Chancery Court Holds that Compensation Paid to Non-Employee Directors Pursuant to Shareholder-Approved Plan Must Be Reviewed Under Entire Fairness Standard
By David Bernstein and Priya Chadha
In Calma v. Templeton, C.A. No. 9579-CB (Del. Ch. April 30, 2015) (Bouchard, C.), the Delaware Chancery Court held that Citrix System, Inc’s (“Citrix”) payment of compensation to non-employee directors under a shareholder-approved compensation plan must be reviewed under the entire fairness standard because the shareholders’ omnibus approval of a plan covering several different types of beneficiaries did not constitute ratification of the amount of compensation to be paid to non-employee directors.
In 2005, Citrix shareholders approved an equity compensation plan (the “Plan”) for beneficiaries such as directors, officers, employees, consultants, and advisors. The plan did not specify the amount of compensation that non-employee directors could receive, instead only providing a limit of 1 million restricted stock units (“RSUs”) for any beneficiary’s annual compensation. Based on the company’s share price at the time the suit was filed, 1 million RSUs would be worth over $55 million.

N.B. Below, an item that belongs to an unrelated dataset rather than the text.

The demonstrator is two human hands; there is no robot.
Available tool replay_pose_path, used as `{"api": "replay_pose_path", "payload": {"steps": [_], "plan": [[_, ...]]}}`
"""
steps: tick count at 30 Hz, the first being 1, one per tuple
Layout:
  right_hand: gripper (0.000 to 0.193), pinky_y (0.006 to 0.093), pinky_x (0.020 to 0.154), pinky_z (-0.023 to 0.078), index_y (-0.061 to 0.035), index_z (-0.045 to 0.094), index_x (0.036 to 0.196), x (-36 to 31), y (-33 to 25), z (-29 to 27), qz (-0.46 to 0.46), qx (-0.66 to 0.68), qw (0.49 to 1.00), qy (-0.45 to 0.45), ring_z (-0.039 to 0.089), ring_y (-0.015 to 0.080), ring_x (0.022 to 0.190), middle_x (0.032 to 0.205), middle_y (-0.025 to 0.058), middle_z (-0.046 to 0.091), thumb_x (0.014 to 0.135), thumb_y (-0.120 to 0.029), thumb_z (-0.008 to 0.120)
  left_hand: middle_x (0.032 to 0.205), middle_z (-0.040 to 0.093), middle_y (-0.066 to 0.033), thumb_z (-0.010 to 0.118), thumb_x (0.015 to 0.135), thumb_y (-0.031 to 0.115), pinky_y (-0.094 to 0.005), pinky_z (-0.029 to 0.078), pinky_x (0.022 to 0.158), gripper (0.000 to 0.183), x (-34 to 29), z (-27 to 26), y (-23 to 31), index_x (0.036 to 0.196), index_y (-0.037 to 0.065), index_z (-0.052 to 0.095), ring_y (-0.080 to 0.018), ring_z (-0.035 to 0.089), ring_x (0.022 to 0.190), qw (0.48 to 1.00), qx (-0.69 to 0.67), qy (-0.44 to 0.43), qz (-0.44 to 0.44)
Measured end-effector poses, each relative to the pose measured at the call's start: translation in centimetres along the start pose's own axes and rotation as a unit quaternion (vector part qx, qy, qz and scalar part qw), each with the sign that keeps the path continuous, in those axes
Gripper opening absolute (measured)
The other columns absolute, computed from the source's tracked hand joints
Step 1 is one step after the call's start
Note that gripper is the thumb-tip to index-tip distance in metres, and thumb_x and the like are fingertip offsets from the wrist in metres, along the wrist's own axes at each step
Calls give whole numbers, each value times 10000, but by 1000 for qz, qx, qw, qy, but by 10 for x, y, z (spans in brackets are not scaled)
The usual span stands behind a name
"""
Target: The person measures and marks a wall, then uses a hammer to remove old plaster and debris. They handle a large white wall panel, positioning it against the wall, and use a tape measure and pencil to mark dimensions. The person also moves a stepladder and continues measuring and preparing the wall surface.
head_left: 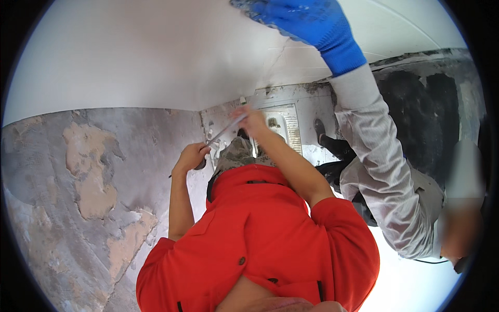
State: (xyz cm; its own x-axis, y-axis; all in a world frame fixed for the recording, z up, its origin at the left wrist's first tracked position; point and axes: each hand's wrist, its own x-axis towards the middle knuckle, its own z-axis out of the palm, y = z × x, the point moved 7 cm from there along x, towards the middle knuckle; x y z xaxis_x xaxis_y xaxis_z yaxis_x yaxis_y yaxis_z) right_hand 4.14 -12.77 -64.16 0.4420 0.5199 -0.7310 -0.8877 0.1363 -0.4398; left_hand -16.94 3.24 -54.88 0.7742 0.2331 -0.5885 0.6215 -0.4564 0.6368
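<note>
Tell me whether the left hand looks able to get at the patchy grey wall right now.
Probably yes: nothing visible stands between the left hand and the patchy grey wall, though it holds a thin pale strip.

Between the fingers (202,148), the strip (227,129) looks smooth, metal or plastic. Beyond them, the white panel (156,57) is smooth with a soft sheen; left of them, the wall (140,140) is rough, flaking, matt. Nearer than the fingers, the shirt (223,208) is matt cloth.
</note>
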Motion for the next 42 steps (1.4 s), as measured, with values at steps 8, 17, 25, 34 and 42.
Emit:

The Plaintiff filed a derivative action asserting claims for breach of fiduciary duty, waste, and unjust enrichment against Citrix’s board for the RSUs awarded to non-employee directors from 2011-2013 by the three-member Compensation Committee. The Defendants filed a motion to dismiss.

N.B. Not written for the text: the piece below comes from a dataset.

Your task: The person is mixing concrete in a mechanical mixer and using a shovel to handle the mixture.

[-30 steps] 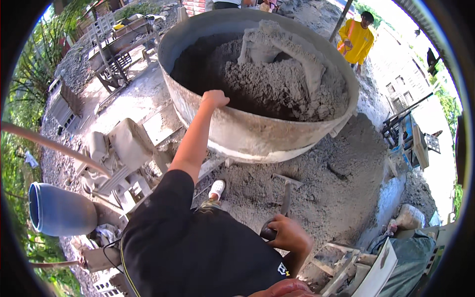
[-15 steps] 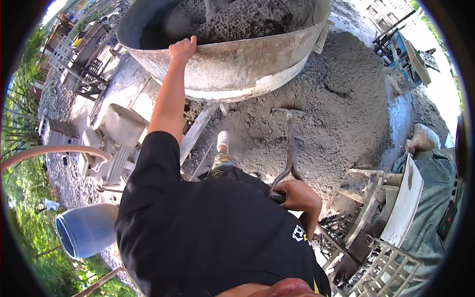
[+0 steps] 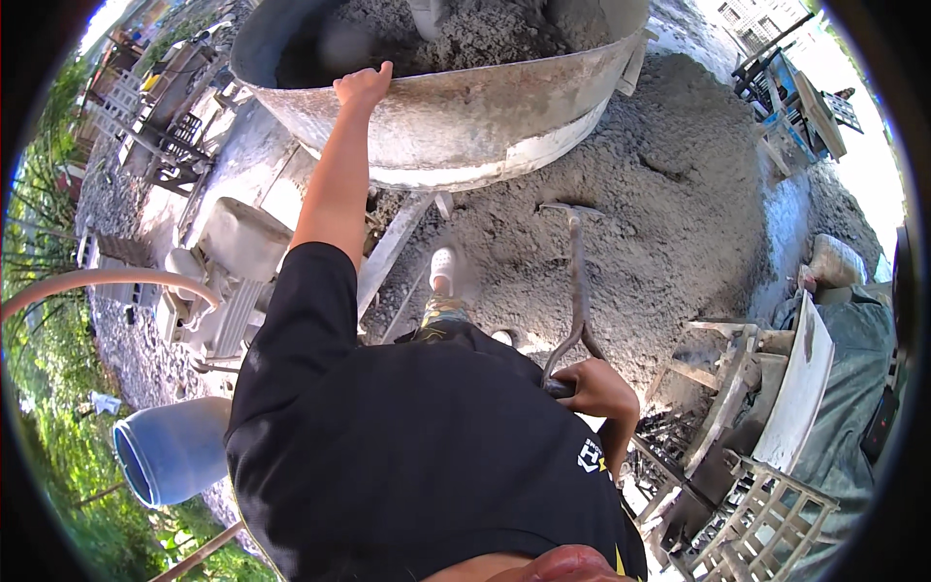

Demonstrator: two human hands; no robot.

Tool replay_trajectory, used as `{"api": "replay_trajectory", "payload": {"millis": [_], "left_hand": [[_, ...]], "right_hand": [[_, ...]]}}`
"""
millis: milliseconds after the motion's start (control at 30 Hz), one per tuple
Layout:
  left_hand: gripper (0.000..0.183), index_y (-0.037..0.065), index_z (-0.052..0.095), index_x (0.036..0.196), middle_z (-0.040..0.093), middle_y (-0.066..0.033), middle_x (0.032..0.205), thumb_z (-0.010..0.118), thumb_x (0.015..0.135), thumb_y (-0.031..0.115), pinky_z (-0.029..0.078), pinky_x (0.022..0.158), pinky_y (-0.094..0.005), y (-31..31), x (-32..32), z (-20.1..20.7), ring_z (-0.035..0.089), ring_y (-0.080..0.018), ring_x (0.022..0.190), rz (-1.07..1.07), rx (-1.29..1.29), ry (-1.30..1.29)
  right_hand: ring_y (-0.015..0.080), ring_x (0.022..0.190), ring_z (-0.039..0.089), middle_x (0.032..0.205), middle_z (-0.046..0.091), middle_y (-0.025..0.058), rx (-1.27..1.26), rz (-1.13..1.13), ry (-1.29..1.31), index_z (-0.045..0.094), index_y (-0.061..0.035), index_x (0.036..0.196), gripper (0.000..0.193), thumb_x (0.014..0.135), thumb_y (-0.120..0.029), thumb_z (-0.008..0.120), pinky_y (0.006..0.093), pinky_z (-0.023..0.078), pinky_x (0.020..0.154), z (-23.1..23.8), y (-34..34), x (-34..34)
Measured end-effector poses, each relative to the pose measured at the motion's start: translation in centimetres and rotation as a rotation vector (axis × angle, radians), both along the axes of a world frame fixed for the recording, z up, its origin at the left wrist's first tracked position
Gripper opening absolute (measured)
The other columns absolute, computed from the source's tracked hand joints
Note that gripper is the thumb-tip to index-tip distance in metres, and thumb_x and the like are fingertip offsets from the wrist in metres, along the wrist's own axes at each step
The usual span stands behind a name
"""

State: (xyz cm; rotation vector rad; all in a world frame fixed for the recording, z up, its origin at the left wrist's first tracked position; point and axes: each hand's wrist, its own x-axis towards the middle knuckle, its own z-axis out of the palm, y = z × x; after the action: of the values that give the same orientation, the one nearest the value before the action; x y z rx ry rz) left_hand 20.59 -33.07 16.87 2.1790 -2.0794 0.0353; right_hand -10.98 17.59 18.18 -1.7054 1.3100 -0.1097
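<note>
My left hand (image 3: 361, 87) reaches far forward and grips the near rim of a large round metal mixing drum (image 3: 465, 126), its thumb pointing right. Grey wet mortar (image 3: 495, 37) lies in the drum, and a grey mixer paddle (image 3: 428, 17) stands up in it. Beside my waist, my right hand (image 3: 599, 388) is closed around the grip of a shovel (image 3: 579, 281). The shaft runs forward from that grip, and the blade's edge rests at the grey sand heap; the blade itself shows only as a thin edge.
A broad heap of grey sand (image 3: 669, 194) spreads right of the drum. A wooden beam (image 3: 393, 247) slants beneath it. Blue barrel (image 3: 184, 451), hose (image 3: 116, 278) and dusty containers (image 3: 242, 242) are left. Wooden frames (image 3: 722, 398), a white board (image 3: 797, 388) and a green tarp (image 3: 853, 388) are right.
The mixer paddle inside the drum has shifted right and shows larger. My right hand and the shovel have moved slightly right. My left hand stays on the rim.
</note>
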Motion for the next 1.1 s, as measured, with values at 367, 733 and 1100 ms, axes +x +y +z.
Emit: {"api": "replay_trajectory", "payload": {"millis": [367, 733, 1100], "left_hand": [[0.056, 0.004, 0.071, 0.096, 0.067, -0.0170, 0.101, 0.030, 0.086, 0.040, 0.035, 0.091, -0.0440, -0.2, 0.6, -1.3, 0.062, -0.0321, 0.097, -0.031, -0.132, 0.047], [0.051, 0.006, 0.070, 0.098, 0.066, -0.0161, 0.105, 0.030, 0.088, 0.035, 0.036, 0.091, -0.0458, 0.6, 0.3, -0.3, 0.062, -0.0321, 0.099, -0.023, -0.089, 0.007], [0.046, 0.009, 0.071, 0.095, 0.068, -0.0123, 0.102, 0.031, 0.089, 0.032, 0.037, 0.088, -0.0425, -0.9, 0.7, -2.1, 0.064, -0.0266, 0.097, -0.074, -0.107, -0.020]], "right_hand": [[0.0394, 0.087, 0.060, 0.090, 0.063, 0.0232, 0.101, 0.000, -0.024, 0.064, 0.0001, 0.101, 0.042, 0.067, -0.025, 0.069, 0.0426, 0.046, 0.077, -0.4, -1.2, 1.8], [0.0375, 0.085, 0.061, 0.089, 0.064, 0.0220, 0.113, -0.004, -0.050, 0.065, 0.0012, 0.099, 0.041, 0.067, -0.024, 0.069, 0.0403, 0.047, 0.075, -0.3, -0.9, 1.1], [0.0334, 0.077, 0.063, 0.084, 0.065, 0.0198, 0.179, -0.044, -0.144, 0.065, 0.0016, 0.097, 0.039, 0.069, -0.025, 0.072, 0.0378, 0.047, 0.070, -0.9, 0.2, 0.2]]}}
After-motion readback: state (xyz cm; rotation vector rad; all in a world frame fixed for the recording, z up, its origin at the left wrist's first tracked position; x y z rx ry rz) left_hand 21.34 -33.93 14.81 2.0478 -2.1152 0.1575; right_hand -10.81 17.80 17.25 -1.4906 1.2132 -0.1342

Chancellor Bouchard first refused to dismiss for failure to make a demand on the Board, holding that demand was excused because directors cannot be disinterested when there is a challenge to their compensation, regardless of whether said compensation is material to the recipient. He then held that the Plaintiff had rebutted the business judgment standard (in which case the compensation would have been upheld unless it was so egregious as to constitute waste)by showing that the Compensation Committee was not disinterested. Thus, he held that the entire fairness standard applied. In response to the Defendants’ argument that the business judgement rule should apply because the shareholders had ratified the Plan, Chancellor Bouchard said that ratification is only available where shareholders approve either specific awards to directors or a meaningful limitation on what directors could receive. The limitation of 1 million RSUs, with a value of $55 million, per person per year was not a meaningful limitation. Thus, Chancellor Bouchard held that the shareholders had not ratified the compensation the Defendants received, and the operative standard for review of the awards to them is entire fairness.
Chancellor Bouchard did, however, dismiss the claim for waste, holding that the Plaintiff had not pled “the rare type of facts that would make it reasonably conceivable that the RSU Awards are so far beyond the bounds of what a person of sound, ordinary business judgment would conclude is adequate consideration to the Company.” Lastly, he held that the Plaintiff’s claim for unjust enrichment was duplicative of the breach of fiduciary duty claim, and therefore, because the Plaintiff had adequately stated a claim for breach of fiduciary duty, he had also stated a claim for unjust enrichment.
Calma v. Templeton, C.A. No. 9579-CB (Del. Ch. April 30, 2015) (Bouchard, C.)